A Forest of Flowers

These foxgloves are amazing. Over a hundred of them. Intermixed with thousands, yes you read that right, thousands of Shasta daisies. A lot of the foxgloves are over eight feet tall: deep lavender, white, soft lavender almost white. Some evenings I sit on my deck and just look at them in wonder, listening to the myriad of birds warbling, tweeting, chirping, whistling, trilling, cawing, squawking, cooing, and the zzzt zzzt of humming birds.

A few nights ago, sitting out on my deck, I watched a couple of bald eagles swoop and float through the air in huge loops and circles, their wings outstretched in elegant lengths, seemingly effortless. Were they just enjoying the freedom and seeming weightlessness of their swoops? Not long after, I saw some seagulls seem to do the same thing: swoop and loop with no clear destination. Simply enjoying the freedom and beauty in being so present in Nature and the moment.

By golly, when the ducks fly through, they are definitely headed out on a mission: flap, flap, flap those little wings. They are gone by in a minute!

Can I be free and present in the moment? The foxgloves are so beautiful, asking for nothing, and giving so much wonder. I tease myself that I have the attention span of a hummingbird. Yet the hummingbirds sure seem to know where they are going and what they want as they zip around the feeders on my deck.

Being present with myself. Progress on my novel. Connecting with friends. Author and teacher, Bill Kenower, talks about connection is of ultimate importance. I care about what I’m writing, it interests me, I edit and feel it when it expresses what I feel. Yet also the connection I feel to it, and that my readers connect in some way to it.

Woo Hoo! A forest of foxgloves and daisies. Birds singing and chirping. Me learning from them to be present and to connect.

What’s the Trade-off?

It seems to me there is a trade-off for most every change we make. We hopefully trade up, as in we gain more than we release. A change in jobs, or a different career, a new home, a marriage, having the surgery, a new car, ending a relationship, the bargain lawn mower, getting a puppy, or putting in a garden. Sometimes, as we all know, the trade up does not go quite as we’d hoped.
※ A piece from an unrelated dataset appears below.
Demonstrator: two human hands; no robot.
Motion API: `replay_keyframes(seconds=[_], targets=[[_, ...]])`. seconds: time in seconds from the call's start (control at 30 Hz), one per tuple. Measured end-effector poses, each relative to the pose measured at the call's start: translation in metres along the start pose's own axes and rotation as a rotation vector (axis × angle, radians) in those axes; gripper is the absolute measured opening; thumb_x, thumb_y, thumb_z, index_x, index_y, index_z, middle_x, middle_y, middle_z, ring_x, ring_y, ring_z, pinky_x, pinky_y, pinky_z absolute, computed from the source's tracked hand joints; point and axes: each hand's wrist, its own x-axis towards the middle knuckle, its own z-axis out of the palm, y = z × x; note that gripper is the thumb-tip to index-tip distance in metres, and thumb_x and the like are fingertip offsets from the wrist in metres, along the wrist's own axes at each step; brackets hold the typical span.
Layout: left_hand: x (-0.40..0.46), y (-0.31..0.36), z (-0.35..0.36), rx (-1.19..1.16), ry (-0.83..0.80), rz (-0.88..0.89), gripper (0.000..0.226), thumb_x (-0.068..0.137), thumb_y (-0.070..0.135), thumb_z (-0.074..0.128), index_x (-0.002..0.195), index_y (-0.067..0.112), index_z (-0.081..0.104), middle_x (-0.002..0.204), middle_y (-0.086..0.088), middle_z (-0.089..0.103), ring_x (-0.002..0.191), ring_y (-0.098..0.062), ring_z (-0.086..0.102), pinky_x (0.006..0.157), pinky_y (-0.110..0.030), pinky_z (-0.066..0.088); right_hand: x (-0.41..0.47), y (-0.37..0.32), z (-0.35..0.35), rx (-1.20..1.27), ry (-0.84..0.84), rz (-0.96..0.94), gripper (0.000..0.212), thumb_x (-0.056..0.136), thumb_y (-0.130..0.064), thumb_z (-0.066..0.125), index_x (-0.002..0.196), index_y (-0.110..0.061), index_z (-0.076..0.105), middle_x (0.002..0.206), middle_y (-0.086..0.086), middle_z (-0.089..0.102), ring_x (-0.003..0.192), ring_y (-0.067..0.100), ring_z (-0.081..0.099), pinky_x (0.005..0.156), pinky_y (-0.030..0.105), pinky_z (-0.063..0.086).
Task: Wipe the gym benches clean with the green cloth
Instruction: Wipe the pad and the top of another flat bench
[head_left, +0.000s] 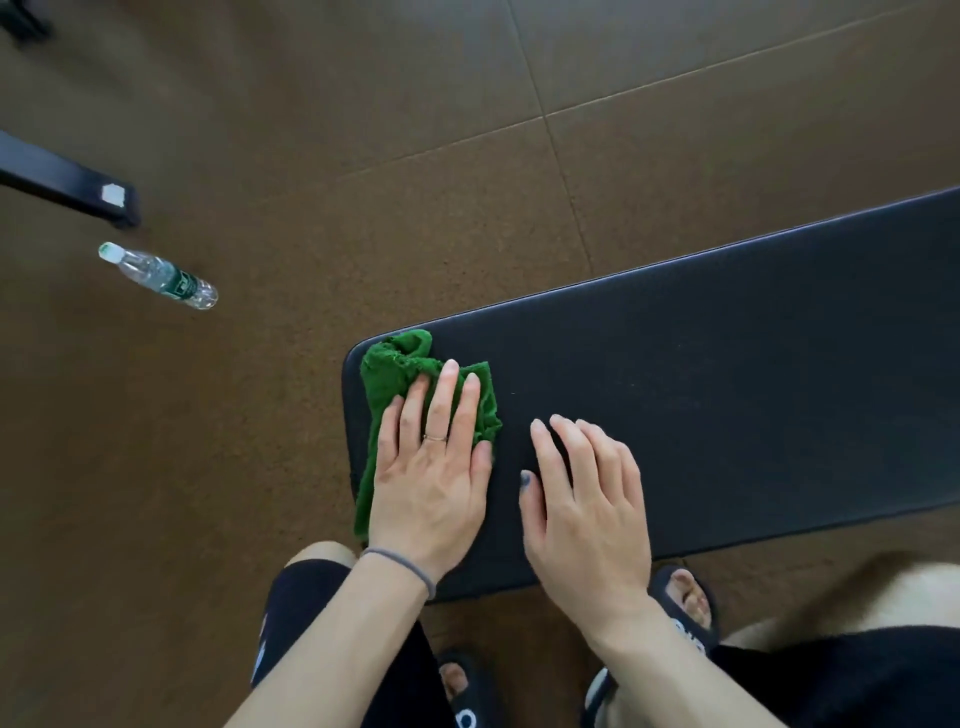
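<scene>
A black padded gym bench (727, 395) runs from the centre to the right edge. The crumpled green cloth (397, 364) lies on its left end, partly hanging over the near-left edge. My left hand (434, 467) lies flat on the cloth, fingers spread, pressing it onto the pad. My right hand (587, 504) rests on the bare bench just right of the cloth, fingers slightly curled and holding nothing.
A clear plastic water bottle (161, 278) lies on the brown rubber floor at the left. A black equipment foot (67, 182) sits beyond it. My knees and black slippers (685, 603) are under the bench's near edge.
</scene>
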Motion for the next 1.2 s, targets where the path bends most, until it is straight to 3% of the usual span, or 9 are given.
replay_keyframes(seconds=[0.23,0.37,0.5,0.73,0.9,0.97,1.07,1.2], targets=[[0.037,-0.011,0.003,-0.051,0.12,0.031,0.056,0.105,0.04,0.028,0.159,0.023,0.033,0.167,0.001,0.027,0.152,-0.026,0.026,0.127,-0.05,0.016,0.003,-0.001,0.005,-0.04,0.09,0.007,0.044,0.103,-0.034,0.049,0.142,-0.016,0.059,0.14,0.004,0.056,0.133,0.026,0.049,0.113,0.044,0.037],[0.06,-0.017,0.006,-0.045,0.14,0.031,0.06,0.104,0.043,0.02,0.161,0.025,0.028,0.168,0.002,0.023,0.154,-0.026,0.02,0.128,-0.05,0.009,0.002,-0.001,0.009,-0.035,0.156,-0.001,0.043,0.105,-0.035,0.047,0.141,-0.016,0.06,0.14,0.002,0.056,0.134,0.025,0.048,0.114,0.042,0.036],[0.018,-0.023,0.014,-0.031,0.126,0.059,0.063,0.103,0.045,0.019,0.163,0.025,0.023,0.17,0.001,0.017,0.154,-0.028,0.019,0.126,-0.055,0.011,-0.005,0.0,0.012,-0.021,0.182,-0.005,0.043,0.105,-0.031,0.046,0.141,-0.014,0.061,0.143,0.003,0.057,0.136,0.024,0.049,0.116,0.04,0.037],[-0.086,-0.029,0.024,-0.016,0.125,0.153,0.059,0.105,0.044,0.029,0.16,0.022,0.034,0.167,-0.002,0.028,0.147,-0.031,0.034,0.121,-0.058,0.027,-0.007,-0.005,0.017,-0.03,0.234,0.024,0.041,0.104,-0.031,0.05,0.138,-0.012,0.062,0.142,0.004,0.059,0.135,0.024,0.05,0.116,0.039,0.038],[-0.043,-0.044,0.017,-0.03,0.123,0.356,0.054,0.106,0.046,0.026,0.158,0.032,0.037,0.168,0.007,0.028,0.149,-0.024,0.033,0.123,-0.05,0.024,-0.005,-0.008,0.019,-0.04,0.253,0.045,0.041,0.104,-0.033,0.048,0.137,-0.012,0.064,0.14,0.002,0.06,0.134,0.024,0.05,0.116,0.039,0.038],[-0.002,-0.054,0.013,-0.044,0.136,0.321,0.054,0.104,0.046,0.025,0.156,0.037,0.041,0.167,0.008,0.03,0.15,-0.026,0.033,0.124,-0.05,0.021,-0.005,-0.008,0.02,-0.035,0.274,0.047,0.04,0.104,-0.032,0.049,0.135,-0.013,0.065,0.139,0.002,0.061,0.133,0.025,0.051,0.116,0.039,0.039],[0.051,-0.062,0.004,-0.089,0.114,0.127,0.052,0.105,0.049,0.021,0.154,0.046,0.036,0.168,0.009,0.025,0.153,-0.026,0.024,0.125,-0.052,0.014,-0.005,-0.007,0.021,-0.013,0.303,0.052,0.038,0.103,-0.03,0.05,0.133,-0.013,0.067,0.138,0.001,0.062,0.132,0.024,0.053,0.115,0.04,0.04],[0.062,-0.052,0.002,-0.131,0.106,-0.035,0.049,0.108,0.047,0.022,0.156,0.048,0.027,0.168,0.007,0.02,0.154,-0.027,0.016,0.123,-0.059,0.013,-0.006,-0.006,0.022,0.001,0.316,0.042,0.037,0.103,-0.028,0.05,0.133,-0.012,0.067,0.138,0.001,0.062,0.131,0.024,0.053,0.114,0.039,0.04]])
Maybe even raising our kids is a trade-off. The years of wonder, stress, and joy of raising them the best we could. Then when they are grown, they go off and do their own thing. Sometimes far away from us. The success is that we gave them all we could, they are independent and autonomous people. Yet they are hundreds of miles away, perhaps even on a different continent! When one of my neighbors said he didn’t care that his kids moved away, it meant he would have a smaller house to take care of, I was taken aback. Okay then, different strokes for different folks.
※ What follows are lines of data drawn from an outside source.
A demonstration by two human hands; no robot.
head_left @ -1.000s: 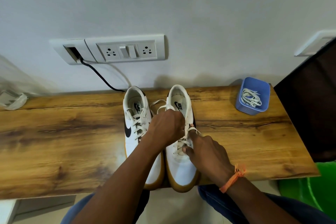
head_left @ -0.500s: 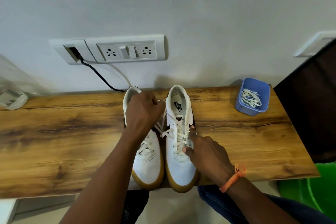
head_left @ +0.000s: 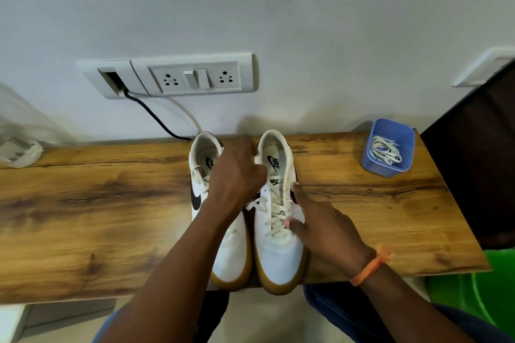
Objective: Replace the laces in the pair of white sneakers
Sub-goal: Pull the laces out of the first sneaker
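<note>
Two white sneakers sit side by side at the frame's centre on a wooden worktop [head_left: 83, 217]. A second ago the left hand [head_left: 237, 178] covered the right sneaker [head_left: 278, 225]; now it is fisted, apparently on lace drawn from that shoe's now-empty top eyelets, so unlacing has begun. The right hand [head_left: 320, 225] steadies it, fingers spread. The left sneaker [head_left: 200, 184] remains laced. One blue tub [head_left: 390, 170], upper right, holds spare laces [head_left: 386, 150].
</note>
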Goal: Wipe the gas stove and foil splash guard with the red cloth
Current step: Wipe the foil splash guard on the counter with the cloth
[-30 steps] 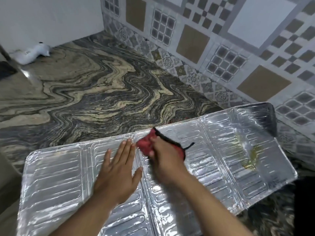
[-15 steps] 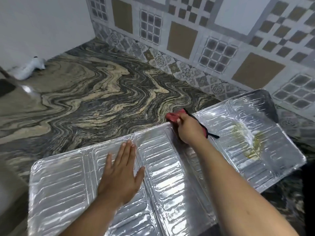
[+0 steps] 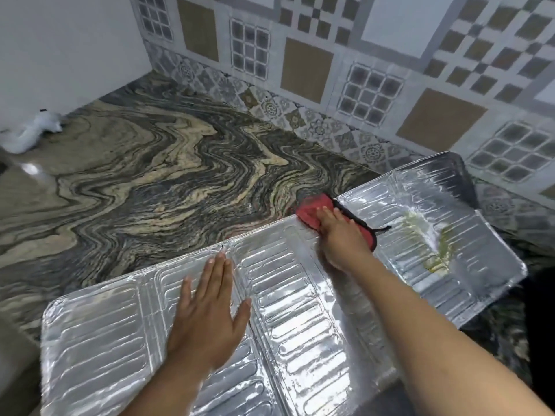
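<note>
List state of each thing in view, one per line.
foil splash guard: lying flat on countertop, yellowish stain on right panel
red cloth: pressed at guard's far edge
right hand: on cloth
left hand: open, flat on guard
white bag: crumpled, far left

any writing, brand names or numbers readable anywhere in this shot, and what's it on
None: no text can be read in this view.
Foil splash guard: embossed ribs only, no lettering.
Red cloth under the right hand: no label or tag shows.
Wall tiles: geometric and floral patterns, no words.
White crumpled object on the far countertop: too small and blurred to tell.
</note>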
A few evenings ago, there was a golden sunset filling the horizon. I watched a large seagull swoop and loop over my neighborhood for nearly ten minutes. I did not see him flap his wings once. Such elegant lifts and turns and circles. Was he simply doing it for the joy of it? Swoop and sail for the sheer delight? A seagull enjoying being alive? How wonderful to see.

   So, this champagne mango I bought. I justified the high price as it was Mother’s Day and I deserved a treat. The trade-off? Not so much, I have to smile. The skin was tough to cut through, the pit inside was huge (gutli is its actual name) and getting the fruit off of it was a nuisance. Just so you know, being called champagne did not make it a genuine treat.

And now I have foxgloves as tall as I am. Yay-hoo! I can hardly wait until they bloom.

Yes, the book is coming along, I’m excited. Publication planned for June 12. You’ll be hearing about that!